Montreal has become the first tournament since the start of ATP rankings in 1973 to boast of each of the world’s top eight players in the quarter-finals. Federer, playing in his first event since Wimbledon, was last to join the party.
REUTERS - Roger Federer beat Olympic doubles partner Stanislas Wawrinka 6-3 7-6 at the Montreal Masters on Thursday, ensuring the world’s top eight players will compete in the quarter-finals of an ATP event for the first time.
Of all the tournaments staged since ATP rankings began in 1973, Montreal marks the first that the world’s top eight have fought their way to the quarter-finals of the same event.
Friday’s high quality line-up will include players from eight different countries, four past champions and four grand slam winners.

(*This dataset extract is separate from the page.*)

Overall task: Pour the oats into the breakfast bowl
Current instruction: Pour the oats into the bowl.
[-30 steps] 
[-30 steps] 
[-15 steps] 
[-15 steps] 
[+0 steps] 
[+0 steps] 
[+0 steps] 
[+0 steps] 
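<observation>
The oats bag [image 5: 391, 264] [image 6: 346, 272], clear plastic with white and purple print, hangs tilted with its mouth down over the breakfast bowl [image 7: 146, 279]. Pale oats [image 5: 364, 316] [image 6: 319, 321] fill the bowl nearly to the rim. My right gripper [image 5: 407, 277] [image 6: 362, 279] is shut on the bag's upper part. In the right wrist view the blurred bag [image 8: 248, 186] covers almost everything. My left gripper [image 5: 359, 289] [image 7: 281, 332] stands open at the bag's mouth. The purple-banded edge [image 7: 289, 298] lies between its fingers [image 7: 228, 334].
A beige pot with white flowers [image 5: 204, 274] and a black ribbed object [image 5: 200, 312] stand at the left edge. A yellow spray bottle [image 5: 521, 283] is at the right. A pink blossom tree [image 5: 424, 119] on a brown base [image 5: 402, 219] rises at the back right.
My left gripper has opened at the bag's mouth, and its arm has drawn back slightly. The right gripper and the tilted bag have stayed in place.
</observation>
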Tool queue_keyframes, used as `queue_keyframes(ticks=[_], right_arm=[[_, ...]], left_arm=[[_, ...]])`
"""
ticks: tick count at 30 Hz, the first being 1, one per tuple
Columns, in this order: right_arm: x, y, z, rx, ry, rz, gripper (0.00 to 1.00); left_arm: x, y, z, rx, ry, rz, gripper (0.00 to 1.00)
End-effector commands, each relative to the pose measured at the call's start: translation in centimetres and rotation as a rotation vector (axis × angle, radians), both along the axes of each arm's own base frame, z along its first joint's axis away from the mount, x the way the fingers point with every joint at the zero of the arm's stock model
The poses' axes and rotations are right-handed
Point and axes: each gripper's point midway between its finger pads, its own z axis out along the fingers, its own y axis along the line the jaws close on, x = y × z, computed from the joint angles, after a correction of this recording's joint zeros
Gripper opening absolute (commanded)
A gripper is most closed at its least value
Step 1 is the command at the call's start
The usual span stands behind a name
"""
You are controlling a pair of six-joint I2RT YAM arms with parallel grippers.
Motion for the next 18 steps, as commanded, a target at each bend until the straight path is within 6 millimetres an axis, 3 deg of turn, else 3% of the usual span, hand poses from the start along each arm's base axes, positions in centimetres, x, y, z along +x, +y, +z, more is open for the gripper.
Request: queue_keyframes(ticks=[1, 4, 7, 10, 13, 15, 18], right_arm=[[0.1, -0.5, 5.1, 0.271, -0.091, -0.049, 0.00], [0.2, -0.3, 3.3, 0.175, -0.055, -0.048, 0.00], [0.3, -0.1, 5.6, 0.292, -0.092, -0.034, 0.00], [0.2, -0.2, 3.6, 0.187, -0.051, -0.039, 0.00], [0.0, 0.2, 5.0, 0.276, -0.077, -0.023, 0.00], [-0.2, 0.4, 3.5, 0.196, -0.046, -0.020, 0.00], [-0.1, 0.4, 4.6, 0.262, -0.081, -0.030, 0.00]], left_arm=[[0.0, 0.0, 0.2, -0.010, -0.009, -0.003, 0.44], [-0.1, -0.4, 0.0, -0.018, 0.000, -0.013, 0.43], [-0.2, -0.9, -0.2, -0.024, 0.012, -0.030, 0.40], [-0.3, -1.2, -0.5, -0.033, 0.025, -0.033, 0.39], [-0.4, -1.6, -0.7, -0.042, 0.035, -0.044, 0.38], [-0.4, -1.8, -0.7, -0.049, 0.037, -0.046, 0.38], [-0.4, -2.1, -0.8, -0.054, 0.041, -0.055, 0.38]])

Among them, only American world number five Andy Roddick has not claimed multiple titles this season.
“It’s actually a little bit easier here because the top eight had a bye, but at the same time it’s not just the top eight seeds it’s the top eight ranked players in the world,” Federer told reporters. “It’s definitely a special occasion.
“It just shows the top guys now are really consistent and they’re showing up at the big events,” the Swiss world number one added.

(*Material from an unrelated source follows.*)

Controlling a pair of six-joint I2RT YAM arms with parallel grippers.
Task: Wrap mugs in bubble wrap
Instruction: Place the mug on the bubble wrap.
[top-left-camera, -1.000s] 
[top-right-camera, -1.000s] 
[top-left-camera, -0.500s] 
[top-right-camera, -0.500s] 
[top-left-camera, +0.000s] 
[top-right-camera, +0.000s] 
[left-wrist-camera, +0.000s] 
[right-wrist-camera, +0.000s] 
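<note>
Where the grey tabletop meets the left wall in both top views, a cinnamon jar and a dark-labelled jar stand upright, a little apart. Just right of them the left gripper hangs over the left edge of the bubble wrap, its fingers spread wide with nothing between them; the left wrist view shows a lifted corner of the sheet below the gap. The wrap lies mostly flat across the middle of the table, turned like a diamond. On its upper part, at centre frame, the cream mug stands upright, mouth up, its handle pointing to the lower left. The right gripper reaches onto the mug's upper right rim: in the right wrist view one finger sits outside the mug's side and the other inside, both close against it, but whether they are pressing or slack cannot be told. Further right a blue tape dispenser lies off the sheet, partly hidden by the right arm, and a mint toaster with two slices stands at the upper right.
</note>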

“It’s nice it finally happened.”
Joining Federer and Roddick are world number two Rafael Nadal of Spain, Briton Andy Murray (3), Serbia’s Novak Djokovic (4), Argentina’s Juan Martin Del Potro (6), Jo-Wilfried Tsonga of France (7) and Russian Nikolai Davydenko (8).
JOINING THE PARTY
Federer, playing in his first event since clinching a record 15th grand slam title at Wimbledon last month, was last to join the party, but his attendance was never seriously threatened by Wawrinka, his partner for doubles gold at the 2008 Beijing Games.
After surrendering the first set, the Swiss number two fluffed a chance to break Federer in the second, and betrayed his frustration by blasting a ball out of the stadium.

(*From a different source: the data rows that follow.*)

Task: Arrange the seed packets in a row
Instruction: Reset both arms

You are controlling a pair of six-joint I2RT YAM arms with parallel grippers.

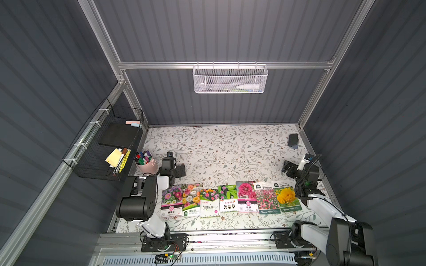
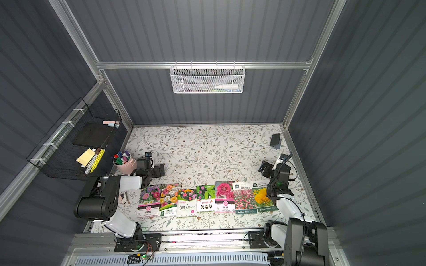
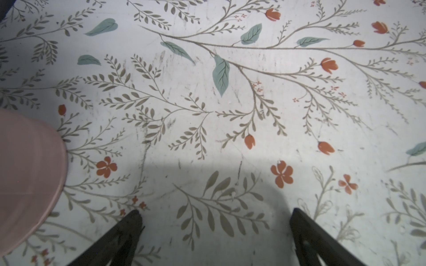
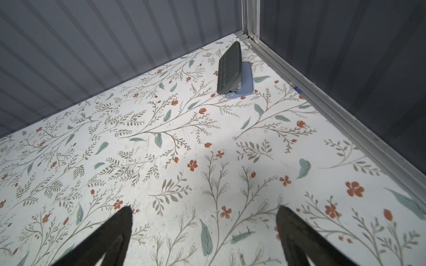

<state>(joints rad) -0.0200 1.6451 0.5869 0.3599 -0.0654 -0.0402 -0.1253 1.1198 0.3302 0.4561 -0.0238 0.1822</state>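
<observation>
Seed packets: seven, flat, glossy, flower photos above white or green label bands. Face up in one row along the front edge of the tabletop, sides touching or slightly overlapping, a few slightly askew.

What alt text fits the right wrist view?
The right gripper, black jaws spread wide and empty, hangs over the white floral-print tabletop. A dark grey slanted rectangular device on a blue base stands near the corner of grey ribbed walls and aluminium framing.
</observation>
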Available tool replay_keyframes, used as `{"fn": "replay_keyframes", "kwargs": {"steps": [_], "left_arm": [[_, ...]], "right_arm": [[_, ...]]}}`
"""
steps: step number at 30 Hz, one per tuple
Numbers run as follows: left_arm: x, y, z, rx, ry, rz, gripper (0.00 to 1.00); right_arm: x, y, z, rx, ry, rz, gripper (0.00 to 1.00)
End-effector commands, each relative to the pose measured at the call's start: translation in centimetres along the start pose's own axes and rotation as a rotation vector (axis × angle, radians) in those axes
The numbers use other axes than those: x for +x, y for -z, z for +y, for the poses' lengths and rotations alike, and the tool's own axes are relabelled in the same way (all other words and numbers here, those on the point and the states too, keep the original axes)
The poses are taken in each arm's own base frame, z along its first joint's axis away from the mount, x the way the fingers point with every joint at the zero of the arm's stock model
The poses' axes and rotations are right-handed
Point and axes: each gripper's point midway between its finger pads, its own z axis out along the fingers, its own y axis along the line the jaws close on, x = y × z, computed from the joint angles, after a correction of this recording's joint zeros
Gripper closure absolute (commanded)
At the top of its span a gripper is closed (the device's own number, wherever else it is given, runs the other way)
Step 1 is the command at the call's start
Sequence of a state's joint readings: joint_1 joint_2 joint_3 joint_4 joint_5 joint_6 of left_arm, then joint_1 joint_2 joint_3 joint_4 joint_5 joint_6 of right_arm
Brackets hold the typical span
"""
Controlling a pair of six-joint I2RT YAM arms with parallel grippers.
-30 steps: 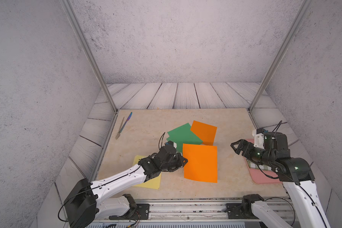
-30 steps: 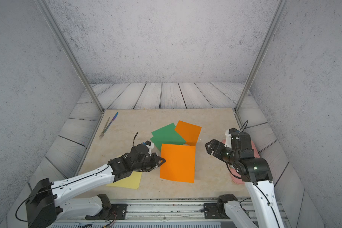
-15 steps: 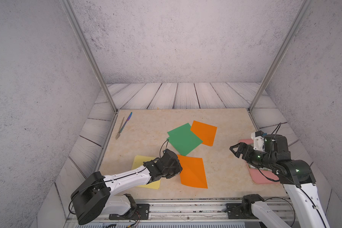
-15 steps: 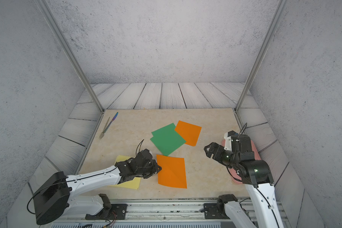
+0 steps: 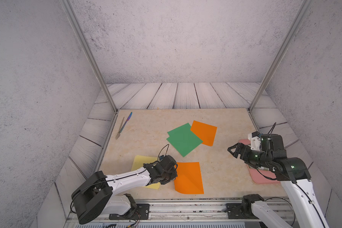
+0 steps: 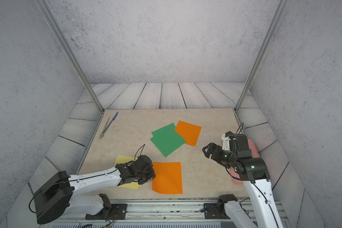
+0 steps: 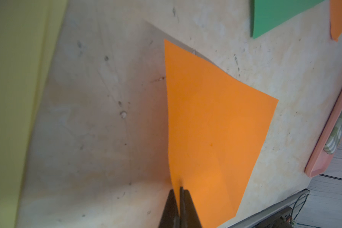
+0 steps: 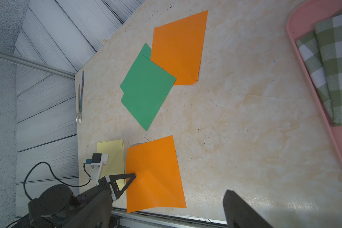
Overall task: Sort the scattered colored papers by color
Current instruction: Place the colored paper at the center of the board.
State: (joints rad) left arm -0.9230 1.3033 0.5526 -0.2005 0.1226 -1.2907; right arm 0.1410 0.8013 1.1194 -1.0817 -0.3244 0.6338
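My left end effector (image 8: pixel 134 175) was clamped on an edge of the near orange paper (image 5: pixel 189 177) at the table (image 5: pixel 221 173) front; my right end effector (image 5: pixel 231 151) hung wide, empty. That thin pinch might slip or crease it.

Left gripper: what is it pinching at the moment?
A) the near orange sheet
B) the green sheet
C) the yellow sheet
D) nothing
A: in the left wrist view the left gripper is shut on the edge of the near orange sheet, which lifts toward the fingertips.
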Motion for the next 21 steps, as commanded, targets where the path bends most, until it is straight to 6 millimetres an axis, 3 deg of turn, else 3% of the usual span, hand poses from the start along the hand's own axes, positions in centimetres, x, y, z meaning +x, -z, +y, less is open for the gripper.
{"fn": "replay_keyframes", "kwargs": {"steps": [1, 9, 21], "left_arm": [[0.0, -0.5, 0.9, -0.059, -0.011, 0.013, 1.00], [-0.5, -1.9, 0.3, -0.080, -0.015, 0.025, 1.00], [-2.0, -2.0, 1.0, -0.109, -0.002, 0.012, 1.00]], "right_arm": [[0.2, -0.1, 0.2, -0.016, 0.016, 0.010, 0.08], [0.7, -0.4, 0.0, -0.018, 0.014, 0.029, 0.07], [1.1, -1.0, -0.3, -0.014, 0.018, 0.052, 0.07]]}}
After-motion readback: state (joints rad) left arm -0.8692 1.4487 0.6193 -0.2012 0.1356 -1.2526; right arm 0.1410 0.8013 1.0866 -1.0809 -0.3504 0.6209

Big-hitting Tsonga stands in the way of a semi-final berth for Federer, the Frenchman advancing with a 6-3 6-3 win over compatriot Giles Simon.
Defending champion Nadal gave his knees a proper work-out in an energetic 6-3 6-2 win over Germany’s Philipp Petzschner, and showed his delight with a buoyant post-game dance around centre court amid wild applause from fans.
“A little better, the movement was a little better,” said Nadal, who had been sidelined for two months with tendonitis in both knees prior to Montreal.
“I am happy because I am in the quarter-finals and it is more than I expected when I came here.”
Nadal can expect a much sterner test against Del Potro, who is in superb hard-court form after winning the Washington Classic last week.
The Argentine did it tough in his third-round match with Victor Hanescu of Romania, however, coming back from a set down to win 3-6 6-3 6-4.
Murray’s hardcourt campaign moved into top gear with a 6-1 6-3 win over resurgent Juan Carlos Ferrero, denying the Spaniard revenge for his quarter-final defeat at Wimbledon.
Playing his first event since falling to Roddick in the Wimbledon semi-finals, Murray knocked the last bit of rust off his game to blast past Ferrero in just 77 minutes.
Murray next meets Davydenko, a 7-6 7-5 winner over Chile’s Fernando Gonzalez.
Unlike Murray, who barely broke sweat under a blazing Canadian sun, 2003 champion Roddick was left drained after his two hour and 36 minute defeat of feisty Spaniard Fernando Verdasco 7-6 4-6 7-6.
The win set the American up for quarter-final showdown with 2007 winner Djokovic, who beat Russian Mikhail Youzhny 6-3 6-4.